• [ACTION ITEM]
Write out the listing in full, matching it word for word.

• [DATASET EXCERPT]
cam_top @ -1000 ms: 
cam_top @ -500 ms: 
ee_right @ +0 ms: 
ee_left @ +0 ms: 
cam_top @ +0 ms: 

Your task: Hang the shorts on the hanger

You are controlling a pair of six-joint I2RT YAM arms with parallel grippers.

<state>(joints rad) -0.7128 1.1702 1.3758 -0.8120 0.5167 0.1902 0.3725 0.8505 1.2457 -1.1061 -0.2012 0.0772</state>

• [YOUR RESPONSE]
cam_top @ -1000 ms: 
cam_top @ -500 ms: 
ee_right @ +0 ms: 
ee_left @ +0 ms: 
cam_top @ +0 ms: 

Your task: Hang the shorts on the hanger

You are controlling a pair of six-joint I2RT YAM arms with parallel grippers.

<state>(joints rad) -0.7128 1.1702 1.3758 -0.8120 0.5167 0.1902 0.3725 0.8505 1.2457 -1.1061 -0.2012 0.0772</state>

No additional output is expected.